Ik reed mijn auto op de oprit en stapte met veel tegenzin uit. Ik had namelijk geen zin in de aanwezigheid van Jeroen. Wat deed hij hier nou? Hoe wist hij eigenlijk waar ik woonde? Wat een leuke verrassing van hem. Vermits hij voor mijn deur stond, moest ik wel naar hem toelopen.

'Alsjeblieft,' zei hij waarna hij me een rode roos gaf die hij vanachter zijn rug haalde. Verwonderd keek ik hem aan. Waarom zou hij mij in godsnaam een roos geven? Ik nam de roos aan en zag dat er een klein kaartje aanhing. Ik draaide het om zodat ik kon lezen wat er opstond.

Heb je zin om met mij zaterdag naar de fuif te gaan?

Onderzoekend keek ik hem aan. Meende hij dit? Wilde hij met mij naar de fuif gaan? Om welke reden dan? Maar dan nog zou ik niet met hem gaan, Lucas zou er ook zijn.

'Sorry, maar ik kan niet,' loog ik dan maar, ik kon hem niet rechtstreeks afwijzen.

'Je vriendinnen hadden me gezegd dat je er al met hen naartoe zou gaan. Dan kan ik meegaan.' Hoe vaak je hem ook zag, het mysterieuse zou nooit uit hem verdwijnen, dat hoorde blijkbaar bij hem.

'Juist ja,' zei ik lichtjes beschaamd, een kleine leugen en ik viel al door de mand. 'Ik kan je natuurlijk niet verbieden daar aanwezig te zijn,' zei ik dan maar. Hier moest hij om lachen, wat voor een vaag antwoord was dat nu wel niet geweest.

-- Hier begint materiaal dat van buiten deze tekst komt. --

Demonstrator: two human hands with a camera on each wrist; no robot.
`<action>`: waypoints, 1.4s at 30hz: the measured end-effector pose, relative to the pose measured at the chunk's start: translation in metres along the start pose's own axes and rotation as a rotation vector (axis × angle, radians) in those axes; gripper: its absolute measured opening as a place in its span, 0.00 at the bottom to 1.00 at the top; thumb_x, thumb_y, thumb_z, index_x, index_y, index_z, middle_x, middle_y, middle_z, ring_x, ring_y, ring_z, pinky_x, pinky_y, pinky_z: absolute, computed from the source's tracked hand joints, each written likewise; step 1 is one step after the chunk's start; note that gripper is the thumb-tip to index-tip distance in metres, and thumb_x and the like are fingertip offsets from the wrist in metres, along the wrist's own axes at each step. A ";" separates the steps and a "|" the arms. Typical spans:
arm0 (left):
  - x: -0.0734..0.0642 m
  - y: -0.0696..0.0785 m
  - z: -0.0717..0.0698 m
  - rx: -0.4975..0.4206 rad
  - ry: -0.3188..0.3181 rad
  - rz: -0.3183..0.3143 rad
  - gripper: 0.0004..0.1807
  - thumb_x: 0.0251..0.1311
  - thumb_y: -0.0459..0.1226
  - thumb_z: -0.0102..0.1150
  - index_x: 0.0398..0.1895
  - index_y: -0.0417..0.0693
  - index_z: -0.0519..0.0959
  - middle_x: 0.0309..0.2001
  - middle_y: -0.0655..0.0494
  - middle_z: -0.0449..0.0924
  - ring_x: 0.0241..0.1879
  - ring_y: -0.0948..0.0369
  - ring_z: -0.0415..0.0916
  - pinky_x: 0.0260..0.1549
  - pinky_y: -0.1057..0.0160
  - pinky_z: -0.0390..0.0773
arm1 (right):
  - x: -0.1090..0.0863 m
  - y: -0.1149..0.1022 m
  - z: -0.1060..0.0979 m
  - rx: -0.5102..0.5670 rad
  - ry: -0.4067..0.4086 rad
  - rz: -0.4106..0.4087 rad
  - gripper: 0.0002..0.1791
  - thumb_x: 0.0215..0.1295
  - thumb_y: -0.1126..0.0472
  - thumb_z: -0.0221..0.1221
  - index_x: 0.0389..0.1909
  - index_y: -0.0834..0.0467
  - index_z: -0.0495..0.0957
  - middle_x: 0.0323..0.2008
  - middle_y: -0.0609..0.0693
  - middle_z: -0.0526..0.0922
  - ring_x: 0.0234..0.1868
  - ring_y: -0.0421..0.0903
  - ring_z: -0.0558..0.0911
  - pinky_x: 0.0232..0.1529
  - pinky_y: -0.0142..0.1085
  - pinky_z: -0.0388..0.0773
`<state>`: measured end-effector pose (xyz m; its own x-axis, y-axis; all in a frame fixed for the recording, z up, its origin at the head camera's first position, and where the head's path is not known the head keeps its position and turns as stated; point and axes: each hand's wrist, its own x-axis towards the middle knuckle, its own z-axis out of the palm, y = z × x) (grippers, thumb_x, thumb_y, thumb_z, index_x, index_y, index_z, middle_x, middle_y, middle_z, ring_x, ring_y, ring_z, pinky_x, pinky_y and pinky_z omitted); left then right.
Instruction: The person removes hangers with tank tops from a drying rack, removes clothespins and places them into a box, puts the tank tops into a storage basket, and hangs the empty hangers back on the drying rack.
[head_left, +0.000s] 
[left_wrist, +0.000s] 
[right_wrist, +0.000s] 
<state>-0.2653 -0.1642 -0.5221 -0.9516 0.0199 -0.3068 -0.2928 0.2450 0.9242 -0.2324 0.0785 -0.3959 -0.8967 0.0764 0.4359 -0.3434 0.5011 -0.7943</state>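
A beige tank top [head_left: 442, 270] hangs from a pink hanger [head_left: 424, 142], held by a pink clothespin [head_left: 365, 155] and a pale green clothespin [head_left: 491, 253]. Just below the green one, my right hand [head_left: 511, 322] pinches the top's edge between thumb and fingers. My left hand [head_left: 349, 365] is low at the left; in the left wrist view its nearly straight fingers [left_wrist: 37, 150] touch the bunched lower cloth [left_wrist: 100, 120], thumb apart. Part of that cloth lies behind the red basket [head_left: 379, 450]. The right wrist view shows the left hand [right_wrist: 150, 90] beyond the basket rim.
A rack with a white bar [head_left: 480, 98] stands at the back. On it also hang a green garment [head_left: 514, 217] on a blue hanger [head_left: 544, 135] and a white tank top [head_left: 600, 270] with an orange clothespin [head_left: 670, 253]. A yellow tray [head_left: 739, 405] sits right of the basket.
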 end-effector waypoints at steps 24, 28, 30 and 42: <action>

'Goed, ik zie je nog wel,' zei hij. Hij lachte nog eens naar me en vertrok daarna. Daar stond ik dan voor mijn deur met een roos in mijn hand en een hoofd dat gevuld was met vragen. Dit was gewoon zo vreemd geweest. Ik liep binnen en kreeg al meteen een vraag naar mijn hoofd geslingerd die ik eigenlijk niet wilde beantwoorden.

'Met wie stond je daar te praten?' vroeg mijn mama. Ze liep de keuken uit terwijl ze met de handdoek die over haar schouder hing haar handen droogde. 'Is die roos van Lucas? Wat lief van hem.' Ik kinkte maar gewoon ja, want ik wist eigenlijk zelf nog niet goed wat er zojuist gebeurd was. En ik had ook geen zin om het helemaal uit te leggen. Met mijn tas over mijn schouder liep ik de trap op naar mijn kamer.

De rest van de avond gebeurde er niets speciaals meer. Ik heb gegeten, heb nog een bad genomen, wat op mijn laptop gezeten en dan ben ik maar gaan slapen.

Ook de rest van de week gebeurde er niet veel speciaals. Een hele dag op school zitten, met Femke en Roos praten, Lucas proberen te bereiken, maar nooit echt een antwoord krijgen. En daarvan werd ik gek en eigenlijk ook een beetje boos. Ik snapte echt niet waarom hij mij buitensloot. Hij kwetste me daarmee enorm.

En toen was de dag aangebroken, de dag van de fuif. Bijna elke zaterdagavond was er wel ergens een fuif en meestal ging ik er ook wel heen, maar dit keer was het anders. Lucas zou er namelijk niet zijn en Jeroen juist wel. Ik had hier eigenlijk echt geen zin in, maar Femke en Roos vonden het juist goed, dat zou voor wat afleiding zorgen. Ik had het hen verteld, ze wisten het dus ook van Lucas dat hij zo afzonderlijk deed. Vanavond kon hij niet, maar de reden wou hij weer niet geven. Ze zeiden dat ik hem even wat rust moest gunnen, maar dat kon ik niet, ik vond gewoon dat ik hem moest helpen op de een of andere manier en dat zou dus niet lukken als ik naar feestjes ging.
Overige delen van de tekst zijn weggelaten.